Impftermin und Videosprechstunde: Doctolib verdankt Erfolg auch der Pandemie

Doctolib - Bild: Stock/CC BY-NC 2.0
Doctolib - Bild: Stock/CC BY-NC 2.0

Ein Videoanruf beim Arzt anstatt im Wartezimmer zu hocken – das ist in Corona-Zeiten eine willkommene Alternative. Das Unternehmen Doctolib bietet Telesprechstunden in Frankreich schon seit 2019 an. Doch erst seit der Pandemie hat sich die Telemedizin stark ausgeweitet. Doctolib, das durch die Online-Buchung von Arztterminen bekannt geworden ist, zählt zu den beliebtesten Plattformen in Frankreich und breitet sich auch in Deutschland immer weiter aus.

Unternehmens-Mitgründer Stanislas Niox-Chateau war eigentlich auf dem Weg, ein Profi-Tennisspieler zu werden, als ein Unfall seine Sportlerkarriere beendete. Gemeinsam mit Freunden entwickelte er 2013 eine App, die Ärzten die Terminvergabe erleichtern sollte. Innerhalb weniger Jahre bekamen sie so viel Kapital zusammen, dass Doctolib nun zu den französischen „Einhörnen“ zählt – Startups, die mehr als eine Milliarde Dollar wert sind.

Ihre Idee war so simpel wie erfolgreich: Für einen Monatsbeitrag ab 129 Euro können Ärzte ihre Terminverwaltung komplett auf die Plattform auslagern. Patienten suchen ihrerseits kostenfrei auf der Website oder in der App nach Ärzten in ihrer Nähe und zeitlich passenden Terminen.

Mit der Pandemie war Doctolib in Frankreich und Deutschland plötzlich in aller Munde, weil sich nun auch die begehrten Impftermine dort suchen und buchen ließen. Nach Unternehmensangaben gab es bis zu 1,2 Millionen Terminanfragen am Tag. „Die Impfkampagne hat uns ins Rampenlicht gerückt“, sagte Niox-Chateau der Zeitschrift „L’Express“. Damit mache Doctolib allerdings kein Geld, da es sich um einen Einsatz im Gemeininteresse handle, fügte er hinzu.

Im kommenden Jahr will das Unternehmen vor allem die papierlose Kommunikation von Ärzten untereinander und zwischen Ärzten und Patienten ausbauen, unter anderem durch einen gesicherten Messengerdienst. „Die Vertraulichkeit der Daten unserer Nutzer ist uns dabei sehr wichtig“, sagte Niox-Chateau und kündigte an, die Zahl der Experten für Cyber-Sicherheit weiter zu verstärken.
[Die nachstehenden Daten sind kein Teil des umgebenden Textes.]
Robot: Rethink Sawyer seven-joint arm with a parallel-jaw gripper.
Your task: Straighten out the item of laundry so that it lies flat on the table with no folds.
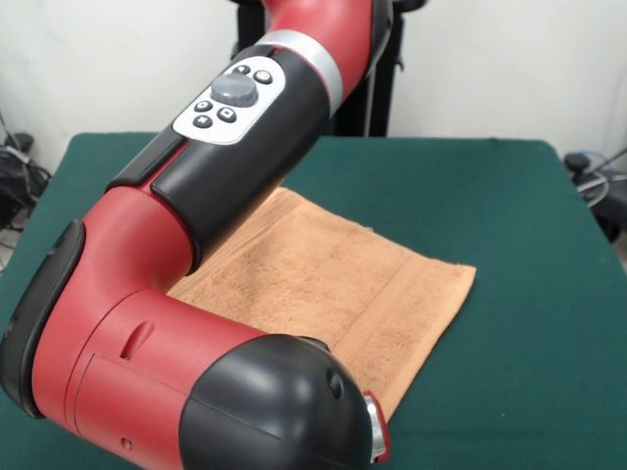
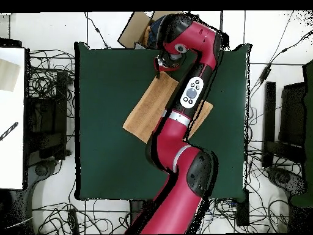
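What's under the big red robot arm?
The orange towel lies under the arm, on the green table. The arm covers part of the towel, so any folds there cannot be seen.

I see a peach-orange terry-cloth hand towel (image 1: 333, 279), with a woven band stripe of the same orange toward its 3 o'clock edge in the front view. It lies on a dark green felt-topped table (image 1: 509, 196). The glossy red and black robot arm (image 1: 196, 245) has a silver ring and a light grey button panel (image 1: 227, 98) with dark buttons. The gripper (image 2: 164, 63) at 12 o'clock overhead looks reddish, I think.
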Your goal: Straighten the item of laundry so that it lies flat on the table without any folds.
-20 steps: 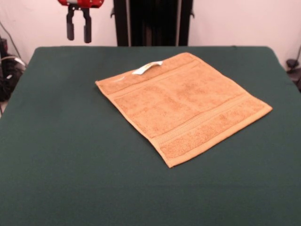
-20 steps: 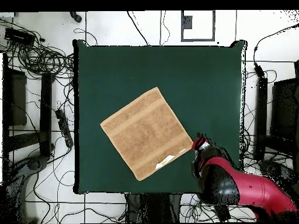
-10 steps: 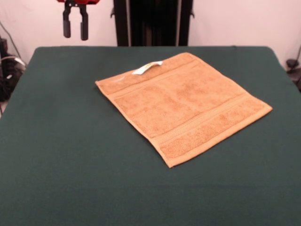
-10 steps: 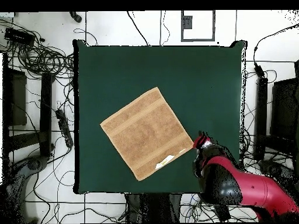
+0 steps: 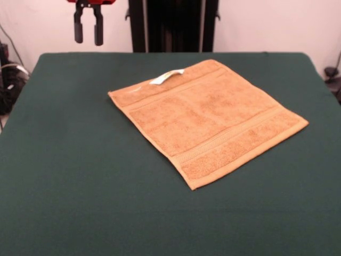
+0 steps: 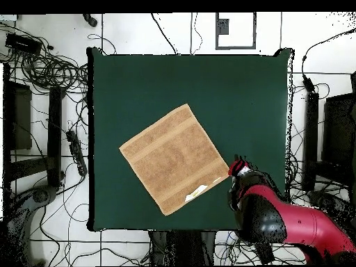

In Deutschland war Doctolib vergangenes Jahr in die Kritik geraten, weil das Unternehmen Werbe-Cookies von Facebook genutzt hatte. Doctolib versicherte, dass keine auf Doctolib eingegebenen Daten weitergegeben wurden und erklärte schließlich, auf Werbe-Cookies ganz zu verzichten.

Derzeit nutzen 60 Millionen Patienten Doctolib, davon 50 Millionen in Frankreich und neun Millionen in Deutschland. Sie haben Zugriff auf die Termine von 300.000 medizinischen Dienstleistern, unter ihnen Impfzentren, Ärztinnen, Psychologen und Krankengymnasten.

„Wir sind vor allem dort nützlich, wo es nur wenig Ärzte gibt“, betont Niox-Chateau – sei es in der Normandie oder in den von sozialen Problemen geprägten Pariser Vorstädten von Seine-Saint-Denis. Der Dienst sei seniorenfreundlich, ein Fünftel der Nutzer sei mehr als 55 Jahre alt. Doctolib hat die Wartezeit auf einen Termin bei einem Spezialisten nach eigenen Angaben deutlich verringert – vor allem weil kurzfristig abgesagte Termine schnell neu vergeben werden können.

Die Videosprechstunden werden vor allem bei Kontroll- und Routineterminen immer beliebter. In manchen französischen Arztpraxen machen sie 20 Prozent aller Termine aus. Es gibt Ärzte, die auch um 22 Uhr noch Termine am Bildschirm anbieten. Rezepte und Überweisungen können innerhalb der App versandt werden.

In Deutschland sind Videosprechstunden erst zögerlich im Kommen. Die für Januar vorgesehene Einführung von E-Rezepten wurde gerade erst verschoben, weil die technischen Voraussetzungen nicht gegeben sind. Für Doctolib und seine Konkurrenten bleiben Frankreich und Deutschland interessante Märkte – anders als etwa Spanien und Großbritannien, wo die Regierungen früher und intensiver in die Digitalisierung des Gesundheitssystem investiert haben.